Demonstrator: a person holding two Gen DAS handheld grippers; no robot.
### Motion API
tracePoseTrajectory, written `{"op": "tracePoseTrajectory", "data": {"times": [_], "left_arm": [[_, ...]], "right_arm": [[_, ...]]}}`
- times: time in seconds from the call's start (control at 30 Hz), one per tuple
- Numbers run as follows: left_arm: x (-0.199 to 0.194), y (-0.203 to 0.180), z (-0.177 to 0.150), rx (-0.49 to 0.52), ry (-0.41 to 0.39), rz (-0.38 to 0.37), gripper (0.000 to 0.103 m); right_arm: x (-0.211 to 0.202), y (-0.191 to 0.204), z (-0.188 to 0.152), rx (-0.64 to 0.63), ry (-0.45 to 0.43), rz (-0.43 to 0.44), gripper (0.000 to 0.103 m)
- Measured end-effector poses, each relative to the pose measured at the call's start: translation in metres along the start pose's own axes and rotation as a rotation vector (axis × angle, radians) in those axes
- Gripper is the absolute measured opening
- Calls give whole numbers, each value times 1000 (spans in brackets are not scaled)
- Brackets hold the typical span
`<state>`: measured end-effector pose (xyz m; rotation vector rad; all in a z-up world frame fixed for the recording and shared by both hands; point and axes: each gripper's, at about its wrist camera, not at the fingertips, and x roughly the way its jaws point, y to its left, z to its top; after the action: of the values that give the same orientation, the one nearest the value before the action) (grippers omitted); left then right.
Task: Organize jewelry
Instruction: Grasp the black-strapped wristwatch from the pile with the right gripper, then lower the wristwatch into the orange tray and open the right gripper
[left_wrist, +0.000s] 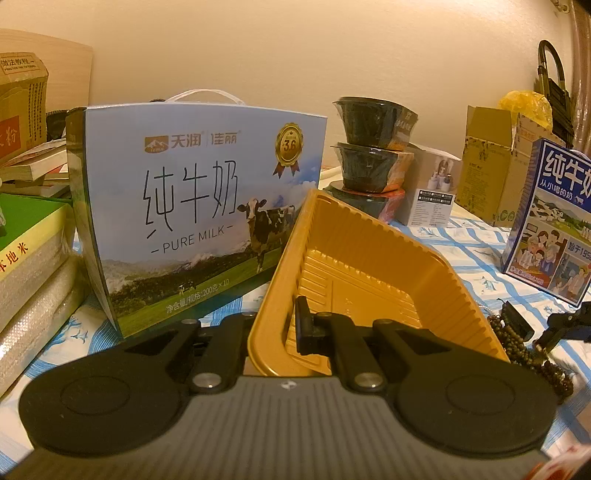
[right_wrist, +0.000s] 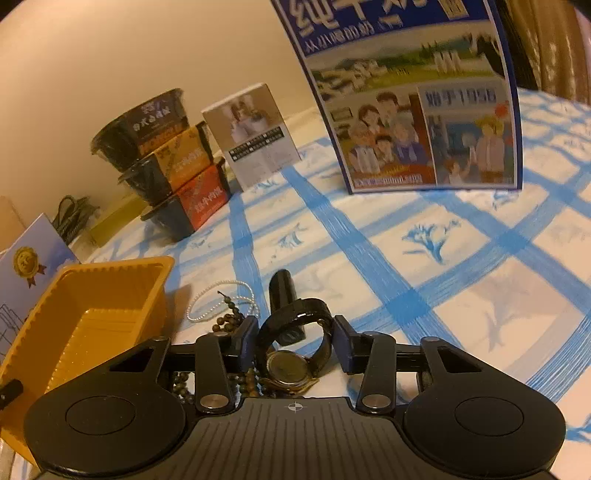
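On the blue-checked tabletop (right_wrist: 369, 236), with milk cartons (left_wrist: 192, 206) and stacked black bowls (right_wrist: 162, 162) behind, the left gripper (left_wrist: 295, 325) fingers pinch the empty yellow tray (left_wrist: 369, 258) rim, while the right gripper (right_wrist: 295, 343) fingers half-open flank a wristwatch (right_wrist: 291, 350) beside beads (right_wrist: 225, 321).

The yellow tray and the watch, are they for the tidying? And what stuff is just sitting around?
For the job: yellow tray, held tilted by the left gripper; watch between the right gripper's fingers; dark bead string; white pearl string.

Just lying about: milk box, stacked noodle bowls, small white box, blue carton.
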<state>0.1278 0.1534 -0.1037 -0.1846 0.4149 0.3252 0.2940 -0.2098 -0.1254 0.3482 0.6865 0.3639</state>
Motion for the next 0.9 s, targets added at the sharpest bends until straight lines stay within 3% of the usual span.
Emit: {"op": "tracePoseTrajectory", "data": {"times": [0.13, 0.3, 0.57, 0.9], "left_arm": [[0, 0, 0, -1, 0, 0, 8], [-1, -1, 1, 1, -3, -1, 7], [-4, -3, 2, 1, -6, -6, 7], [-7, -2, 3, -2, -8, -10, 7]], "right_arm": [[-16, 10, 5, -13, -34, 25, 42], [-39, 42, 11, -51, -65, 154, 42], [-41, 111, -9, -128, 21, 354, 43], [-17, 146, -41, -156, 143, 364, 43]]}}
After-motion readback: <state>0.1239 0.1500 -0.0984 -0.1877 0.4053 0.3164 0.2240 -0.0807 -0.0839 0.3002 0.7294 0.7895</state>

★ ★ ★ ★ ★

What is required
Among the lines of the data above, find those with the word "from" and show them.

Response area
- times: time in seconds from the call's start (control at 30 Hz), one per tuple
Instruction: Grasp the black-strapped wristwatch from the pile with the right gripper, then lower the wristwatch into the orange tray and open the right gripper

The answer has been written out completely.